The calibration process will provide a score. Lower is better. The number represents the amount of error between where a sample point was actually observed in the camera and where the model predicts it. This is in camera pixels and is an average (RMS) value for all of the samples used. For your purposes you might be ok with any score < 1.0 (and maybe you can tolerate even higher error?). You might be able to get scores as low as 0.25 with your setup.

The result of the calibration process is a camera matrix and distortion coefficients. These parameters are fixed (assuming your lens is a fixed focal length lens and you aren’t adjusting it in any way). The camera matrix and distortion coefficients encode how 3D points (in the camera reference frame) project to 2D image points. These parameters (camera matrix and distortion coefficients) are often referred to as intrinsic parameters. You will use these parameters to undistort images or points.

cv::undistort() is what you want for undistorting an image. See the documentation for how to use it.

cv::undistortPoints() will undistort a list of points based on the camera matrix and distortion coefficients. Again, see the documentation for this function and samples/tutorials. Note that this is an iterative process and not a direct computation, so there will be some residual error. The amount of error is usually pretty small, especially for low-distortion lenses. In current versions of OpenCV you can pass in parameters that specify how many iterations to try as part of the cv::TermCriteria parameter, I believe) - I have found that I need a very high number of iterations in some cases to converge. Probably you will be fine with 20 iterations (or maybe even 5-10) but I would run some tests with different values to see how much of a change it makes. I think in some cases I have used 100 iterations to get what I want (but to be fair my lens is highly distorted and may be pushing the limits of the distortion model I’m using)

cv::distortPoints() - this takes undistorted point locations and computes distorted point locations based on the calibrated intrinsics. This is a direct computation and does not iterate to converge to a solution.

I’m sure this is a lot of information to digest, but I wanted to include it here for you (and others) to refer back to - some of the nuances aren’t obvious from reading the documentation. Work through some examples and read the documentation…it will take some effort but it will be worth it.

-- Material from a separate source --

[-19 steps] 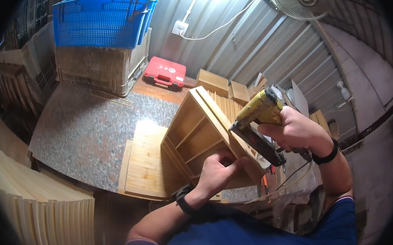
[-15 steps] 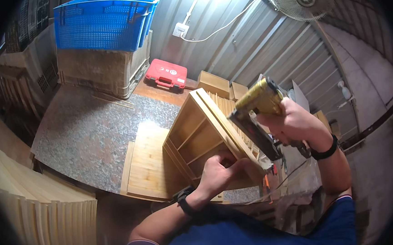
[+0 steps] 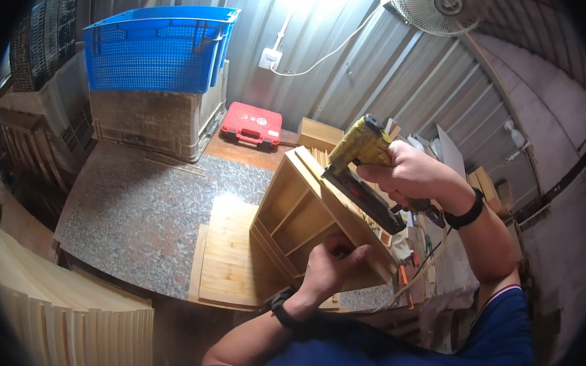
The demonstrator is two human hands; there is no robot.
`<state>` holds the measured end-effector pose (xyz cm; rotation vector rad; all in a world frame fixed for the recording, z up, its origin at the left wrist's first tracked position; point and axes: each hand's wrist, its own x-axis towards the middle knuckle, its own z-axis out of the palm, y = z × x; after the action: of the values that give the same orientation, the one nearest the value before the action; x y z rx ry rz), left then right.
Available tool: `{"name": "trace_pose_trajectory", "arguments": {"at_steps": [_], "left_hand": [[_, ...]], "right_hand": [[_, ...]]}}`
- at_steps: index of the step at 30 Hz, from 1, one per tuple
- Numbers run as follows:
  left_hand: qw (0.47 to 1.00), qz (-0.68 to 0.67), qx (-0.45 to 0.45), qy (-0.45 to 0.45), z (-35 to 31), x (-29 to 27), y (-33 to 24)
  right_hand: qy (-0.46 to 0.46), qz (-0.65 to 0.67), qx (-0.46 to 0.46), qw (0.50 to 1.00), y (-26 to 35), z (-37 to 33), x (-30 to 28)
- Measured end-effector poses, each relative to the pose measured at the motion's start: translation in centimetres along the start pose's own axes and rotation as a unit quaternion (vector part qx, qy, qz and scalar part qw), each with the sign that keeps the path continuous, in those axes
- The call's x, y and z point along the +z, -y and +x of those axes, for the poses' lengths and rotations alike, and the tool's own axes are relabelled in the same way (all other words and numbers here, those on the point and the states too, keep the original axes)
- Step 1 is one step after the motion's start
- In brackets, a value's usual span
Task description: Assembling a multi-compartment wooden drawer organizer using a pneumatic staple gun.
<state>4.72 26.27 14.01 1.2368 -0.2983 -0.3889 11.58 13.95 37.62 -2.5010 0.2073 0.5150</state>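
Observation:
A pale wooden box (image 3: 322, 196) with dividers inside stands tilted on its edge at the middle of the bench. My left hand (image 3: 328, 270) closes round its near end, the thumb on the outer side and the fingers partly hidden inside. In my right hand (image 3: 416, 176) is a yellow and black nail gun (image 3: 360, 144). Its dark magazine runs along the box's right-hand side, with the nose close to the upper part of that side; whether they touch I cannot tell. Flat wooden boards (image 3: 234, 258) lie beneath and left of the box.
A speckled bench top (image 3: 132, 208) spreads to the left. On it, a blue basket (image 3: 162, 56) sits atop a dirty crate (image 3: 146, 122). A red case (image 3: 251, 123) lies at the back. Stacked wooden panels (image 3: 86, 340) stand lower left; a hose (image 3: 425, 269) trails at right.
My right hand has brought the nail gun left and slightly down, closer to the box's side. The left hand keeps its hold on the box. The whole view has shifted slightly.

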Motion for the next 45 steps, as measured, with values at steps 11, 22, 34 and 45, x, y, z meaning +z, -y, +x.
{"name": "trace_pose_trajectory", "arguments": {"at_steps": [11, 22, 34, 45], "left_hand": [[1.000, 0.031, -0.002, -0.003, 0.2, 0.1, 0.7], [0.998, -0.046, 0.044, -0.009, -0.5, -0.6, 1.0], [0.984, 0.092, 0.017, -0.154, -2.2, -5.9, -1.4], [0.962, -0.017, 0.032, -0.272, 2.6, -15.1, -5.5]], "right_hand": [[-0.002, 0.004, -0.018, 1.000, 0.7, -0.2, 0.3], [-0.119, 0.105, -0.032, 0.987, -6.8, -2.3, -1.2], [-0.260, -0.095, 0.187, 0.943, -38.0, 0.4, 14.2], [-0.300, 0.024, 0.278, 0.912, -52.5, -3.1, 25.9]]}}
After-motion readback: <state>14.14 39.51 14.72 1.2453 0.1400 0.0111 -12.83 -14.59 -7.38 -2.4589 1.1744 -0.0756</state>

Fastest way to get up and running with your current setup:

  1. Calibrate the camera with the sample app. Use the ChAruco pattern / method if there is an app / option to do so, but don’t get hung up on that (use the standard Chessboard pattern if that’s all that is available). It’s fine to start with the 5 parameter model, but if you find that accuracy is lacking you might want to use the rational model at some point.

  2. Use your exact setup as it is, but instead of using the raw camera images call cv::undistort() and then use the undistorted images everywhere throughout your whole process (to compute the homography, for finding the blob etc.)

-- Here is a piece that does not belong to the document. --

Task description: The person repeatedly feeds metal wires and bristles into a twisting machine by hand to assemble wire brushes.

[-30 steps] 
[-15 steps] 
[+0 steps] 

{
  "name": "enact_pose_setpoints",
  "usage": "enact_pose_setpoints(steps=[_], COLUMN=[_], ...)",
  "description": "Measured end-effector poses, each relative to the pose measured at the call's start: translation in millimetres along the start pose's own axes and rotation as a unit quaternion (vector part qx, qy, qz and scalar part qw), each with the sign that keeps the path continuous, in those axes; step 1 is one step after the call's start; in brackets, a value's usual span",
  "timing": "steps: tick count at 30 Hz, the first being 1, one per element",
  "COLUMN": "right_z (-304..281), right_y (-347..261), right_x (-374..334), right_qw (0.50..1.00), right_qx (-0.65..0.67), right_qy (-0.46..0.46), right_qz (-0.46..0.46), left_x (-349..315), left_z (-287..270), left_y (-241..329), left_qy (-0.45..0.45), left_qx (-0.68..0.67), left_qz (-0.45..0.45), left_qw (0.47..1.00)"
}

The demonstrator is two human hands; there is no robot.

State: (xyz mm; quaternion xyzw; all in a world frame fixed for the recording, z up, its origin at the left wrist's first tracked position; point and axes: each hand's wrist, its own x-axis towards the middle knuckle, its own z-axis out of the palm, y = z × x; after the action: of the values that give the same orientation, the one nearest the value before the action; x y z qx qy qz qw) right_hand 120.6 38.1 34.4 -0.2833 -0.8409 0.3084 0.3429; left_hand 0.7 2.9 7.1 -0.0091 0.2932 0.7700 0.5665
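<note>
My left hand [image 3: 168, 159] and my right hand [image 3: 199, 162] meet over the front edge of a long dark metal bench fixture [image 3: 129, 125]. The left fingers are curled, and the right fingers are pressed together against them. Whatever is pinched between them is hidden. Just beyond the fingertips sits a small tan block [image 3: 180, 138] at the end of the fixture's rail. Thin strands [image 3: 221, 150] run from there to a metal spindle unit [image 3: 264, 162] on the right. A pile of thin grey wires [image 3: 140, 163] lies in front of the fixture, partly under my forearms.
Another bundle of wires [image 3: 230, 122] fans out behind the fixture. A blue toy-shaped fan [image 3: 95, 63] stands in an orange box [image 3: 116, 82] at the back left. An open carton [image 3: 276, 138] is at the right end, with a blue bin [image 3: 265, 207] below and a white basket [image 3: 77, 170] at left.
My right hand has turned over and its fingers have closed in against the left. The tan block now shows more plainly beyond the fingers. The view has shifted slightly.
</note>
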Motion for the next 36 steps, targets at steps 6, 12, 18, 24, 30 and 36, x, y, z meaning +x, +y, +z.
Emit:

That will get you results the fastest, but you might (?) find that the cv::undistort is too slow for your purposes. If so, you’ll have to get comfortable with calling cv::undistortPoints and computing the homography with the undistorted values, etc. This will be much faster.

Good luck.

1 Like

Steve,

Wow, this is great. I see, from what I have read in the last 45 minutes, that getting the camera matrix (am I getting the terminology right?) the process requires multiple camera shots from different angles. the LearnOpenCV article suggests.

When we have very little control over the imaging setup (e.g. we have a single image of the scene), it may still be possible to obtain calibration information of the camera using a Deep Learning based method.

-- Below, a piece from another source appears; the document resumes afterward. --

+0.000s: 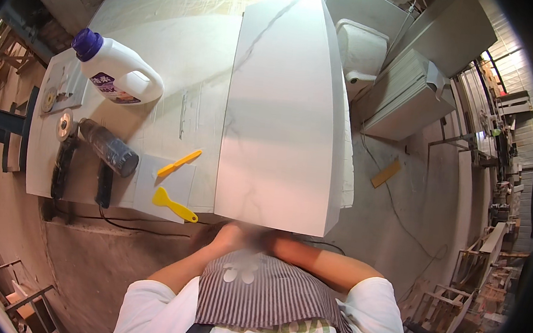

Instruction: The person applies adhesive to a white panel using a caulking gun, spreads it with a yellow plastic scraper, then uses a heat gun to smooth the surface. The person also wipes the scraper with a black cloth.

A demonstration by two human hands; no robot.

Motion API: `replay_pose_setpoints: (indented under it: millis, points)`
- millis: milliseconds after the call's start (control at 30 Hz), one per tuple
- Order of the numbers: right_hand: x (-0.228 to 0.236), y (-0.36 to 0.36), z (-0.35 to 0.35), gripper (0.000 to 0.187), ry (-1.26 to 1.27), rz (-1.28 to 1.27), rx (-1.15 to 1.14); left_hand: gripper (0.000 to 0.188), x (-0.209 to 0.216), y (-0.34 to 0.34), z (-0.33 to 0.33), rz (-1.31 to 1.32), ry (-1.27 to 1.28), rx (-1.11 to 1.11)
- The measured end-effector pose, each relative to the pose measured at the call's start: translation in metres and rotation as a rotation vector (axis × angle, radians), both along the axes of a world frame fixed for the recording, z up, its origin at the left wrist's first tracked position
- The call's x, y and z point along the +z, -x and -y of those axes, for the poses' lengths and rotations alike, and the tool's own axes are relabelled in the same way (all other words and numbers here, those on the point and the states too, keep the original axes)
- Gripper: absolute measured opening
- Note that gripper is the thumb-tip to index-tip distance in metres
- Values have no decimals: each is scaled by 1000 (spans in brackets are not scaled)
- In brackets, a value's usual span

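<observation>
At right on the desk [195, 40], the marbled slab [276, 123] looks heavy, stiff and brittle, best held by its long edges, though we cannot tell whether our blurred hands' grip, our left hand [229, 233] included, is closed.

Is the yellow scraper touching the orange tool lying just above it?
Apart: the head view shows bare white sheet between the yellow scraper and the orange tool.

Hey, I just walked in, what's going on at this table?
Someone in a striped apron has the left hand and right hand close together by the near edge of a white, grey-veined slab. A dark blur hides whether they hold anything. Left of the slab, on the table, are a yellow scraper, an angle grinder and a white bottle.
</observation>
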State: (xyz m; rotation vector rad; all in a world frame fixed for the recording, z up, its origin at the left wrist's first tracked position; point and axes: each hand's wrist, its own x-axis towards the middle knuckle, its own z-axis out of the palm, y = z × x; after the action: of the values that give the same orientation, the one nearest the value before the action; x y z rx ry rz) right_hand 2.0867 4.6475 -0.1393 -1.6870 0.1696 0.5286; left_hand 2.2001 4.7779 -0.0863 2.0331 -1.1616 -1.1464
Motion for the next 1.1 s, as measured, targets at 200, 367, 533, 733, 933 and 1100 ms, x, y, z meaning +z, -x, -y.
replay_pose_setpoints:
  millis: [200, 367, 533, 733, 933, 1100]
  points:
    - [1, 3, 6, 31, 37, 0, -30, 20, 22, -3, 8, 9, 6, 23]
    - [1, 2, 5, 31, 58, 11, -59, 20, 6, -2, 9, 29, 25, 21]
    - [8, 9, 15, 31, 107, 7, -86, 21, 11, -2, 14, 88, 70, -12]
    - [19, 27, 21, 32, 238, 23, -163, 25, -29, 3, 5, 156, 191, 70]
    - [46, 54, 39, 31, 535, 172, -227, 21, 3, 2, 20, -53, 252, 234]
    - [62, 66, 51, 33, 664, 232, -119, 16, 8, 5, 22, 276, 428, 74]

but then never mentions how this is done. In my case, I will not be the one using the app so the app needs to look at the video capture (camera stationary) and first decide if the lens is distorted or not. If it is distorted, like mine was, it then apparently need to be able to use that single image to un-distort the points when there is a detected keypoint to un-distort.

So, apparently, my first step is to find out how to calibrate the camera using only one image. Am I looking at the same library of functions but maybe different parameters or is the “Deep Learning” method using a different library of functions?

Ed

Why can’t you have the end-user move the camera around to take pictures of the monitor from different angles? If you do that you can have them calibrate the camera (a one-time thing) and use the standard OpenCV functions.

I don’t know anything about the deep learning method you mentioned. If all you really need to do is undistort the image (or points) I think you could probably do that with something less than a fully calibrated camera, but I’m not sure how you would get there. I think all you need is center of distortion and some distortion function, and maybe a single image can get you there. My gut tells me that an image of a number of lines that are known to be straight in the world might be enough to get the distortion function, but I’m not sure how I would go about it.

It reminds me of a paper on calibrating camera distortion with a “calibration harp” - a number of strings under high tension (to enforce linearity). If you are curious you can read about it here:

(https://arxiv.org/pdf/1212.5656.pdf)

I don’t think that’s going to really give you what you want, or at least not without a good amount of work and deeper dive on your part.

1 Like

Steve,

For some of my users they may have the camera mounted on the ceiling pointing to a projector screen. So, keeping them in mind, I would like to figure out how I can do this with a single image.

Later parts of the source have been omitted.